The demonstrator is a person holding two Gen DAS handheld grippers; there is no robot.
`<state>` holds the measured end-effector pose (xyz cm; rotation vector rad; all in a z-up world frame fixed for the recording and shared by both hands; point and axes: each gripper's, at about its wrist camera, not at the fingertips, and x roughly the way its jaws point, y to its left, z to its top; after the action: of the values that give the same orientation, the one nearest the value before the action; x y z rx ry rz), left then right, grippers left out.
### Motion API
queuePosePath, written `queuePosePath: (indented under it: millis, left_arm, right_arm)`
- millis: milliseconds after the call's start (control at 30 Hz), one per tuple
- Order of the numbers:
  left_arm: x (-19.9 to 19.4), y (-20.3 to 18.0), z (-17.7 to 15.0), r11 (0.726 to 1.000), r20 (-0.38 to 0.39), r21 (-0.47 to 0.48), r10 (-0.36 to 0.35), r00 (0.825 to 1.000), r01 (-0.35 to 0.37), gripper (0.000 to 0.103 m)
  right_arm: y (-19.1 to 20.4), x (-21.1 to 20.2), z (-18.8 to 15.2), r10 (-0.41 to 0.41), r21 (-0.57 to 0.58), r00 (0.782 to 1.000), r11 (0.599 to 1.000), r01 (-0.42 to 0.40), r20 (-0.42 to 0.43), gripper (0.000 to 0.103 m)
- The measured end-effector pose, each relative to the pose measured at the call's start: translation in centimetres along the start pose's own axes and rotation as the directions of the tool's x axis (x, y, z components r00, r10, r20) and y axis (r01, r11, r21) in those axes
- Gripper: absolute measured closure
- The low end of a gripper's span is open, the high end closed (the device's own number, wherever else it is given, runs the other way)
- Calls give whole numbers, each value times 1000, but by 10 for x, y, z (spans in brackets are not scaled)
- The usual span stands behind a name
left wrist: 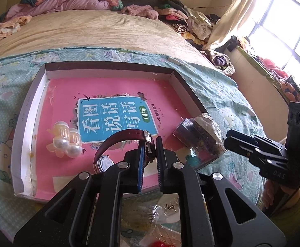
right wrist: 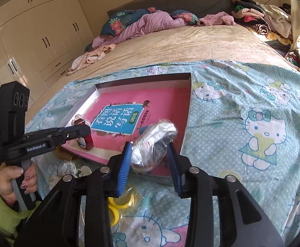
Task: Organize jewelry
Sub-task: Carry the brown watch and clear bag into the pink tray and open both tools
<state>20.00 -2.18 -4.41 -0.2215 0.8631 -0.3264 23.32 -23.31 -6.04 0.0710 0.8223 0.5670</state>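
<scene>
A shallow cardboard tray [left wrist: 26, 123] [right wrist: 188, 107] lined with a pink book lies on the cartoon-cat bedsheet. My left gripper [left wrist: 151, 144] [right wrist: 86, 131] is shut on the dark red strap of a wristwatch [left wrist: 125, 135] [right wrist: 89, 142], low over the tray's near edge, with the dial [left wrist: 104, 163] hanging to the left. A pearl hair clip [left wrist: 65, 142] rests in the tray's left part. My right gripper [right wrist: 149, 144] [left wrist: 228, 140] stands open around a clear plastic packet [right wrist: 154, 142] [left wrist: 199, 135] of dark jewelry, which lies on the tray's near right corner.
Loose items lie on the sheet in front of the tray: yellow rings [right wrist: 117, 203], small clear bags and a spring [left wrist: 170, 207]. A hand in a green sleeve [right wrist: 12, 179] grips the left tool. Clothes [left wrist: 187, 20] are piled at the bed's far end.
</scene>
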Motion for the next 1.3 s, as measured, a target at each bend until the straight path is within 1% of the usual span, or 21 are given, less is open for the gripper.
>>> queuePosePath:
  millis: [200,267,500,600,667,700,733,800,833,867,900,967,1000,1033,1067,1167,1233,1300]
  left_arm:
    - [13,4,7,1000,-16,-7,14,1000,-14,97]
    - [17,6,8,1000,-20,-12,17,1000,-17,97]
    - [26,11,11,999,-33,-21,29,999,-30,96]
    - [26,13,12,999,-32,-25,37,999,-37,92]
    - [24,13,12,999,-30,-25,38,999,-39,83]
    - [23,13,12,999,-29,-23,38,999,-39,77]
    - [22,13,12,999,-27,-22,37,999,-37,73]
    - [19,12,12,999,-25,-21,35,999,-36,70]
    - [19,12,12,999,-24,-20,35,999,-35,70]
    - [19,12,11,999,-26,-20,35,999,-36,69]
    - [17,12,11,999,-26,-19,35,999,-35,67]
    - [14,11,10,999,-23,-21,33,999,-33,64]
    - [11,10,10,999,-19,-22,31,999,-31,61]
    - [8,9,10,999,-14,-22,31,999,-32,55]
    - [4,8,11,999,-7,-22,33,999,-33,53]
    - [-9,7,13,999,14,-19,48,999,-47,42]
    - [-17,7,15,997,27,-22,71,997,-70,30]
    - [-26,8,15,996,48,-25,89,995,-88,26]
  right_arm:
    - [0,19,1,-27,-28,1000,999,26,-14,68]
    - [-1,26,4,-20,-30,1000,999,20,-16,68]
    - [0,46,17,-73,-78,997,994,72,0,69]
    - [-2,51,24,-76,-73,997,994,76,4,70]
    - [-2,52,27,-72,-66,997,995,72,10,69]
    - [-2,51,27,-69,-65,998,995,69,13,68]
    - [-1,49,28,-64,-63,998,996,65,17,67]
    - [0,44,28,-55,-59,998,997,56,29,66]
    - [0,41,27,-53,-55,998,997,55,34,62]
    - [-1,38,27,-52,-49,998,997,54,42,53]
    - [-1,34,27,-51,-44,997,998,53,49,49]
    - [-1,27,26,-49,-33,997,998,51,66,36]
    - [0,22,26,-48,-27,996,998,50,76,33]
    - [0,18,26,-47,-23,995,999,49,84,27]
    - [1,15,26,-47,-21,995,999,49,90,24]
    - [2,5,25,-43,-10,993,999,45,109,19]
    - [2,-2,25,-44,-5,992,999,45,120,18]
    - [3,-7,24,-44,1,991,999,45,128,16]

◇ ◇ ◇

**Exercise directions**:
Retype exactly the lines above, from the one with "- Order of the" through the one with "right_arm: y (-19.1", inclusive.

**Answer for the task**:
- Order of the numbers:
  left_arm: x (-19.9 to 19.4), y (-20.3 to 18.0), z (-17.7 to 15.0), r11 (0.726 to 1.000), r20 (-0.38 to 0.39), r21 (-0.47 to 0.48), r10 (-0.36 to 0.35), r00 (0.825 to 1.000), r01 (-0.35 to 0.37), gripper (0.000 to 0.103 m)
  right_arm: y (-19.1 to 20.4), x (-21.1 to 20.2), z (-18.8 to 15.2), r10 (-0.41 to 0.41), r21 (-0.57 to 0.58), r00 (0.782 to 1.000), r11 (0.599 to 1.000), r01 (-0.42 to 0.40), r20 (-0.42 to 0.43), gripper (0.000 to 0.103 m)

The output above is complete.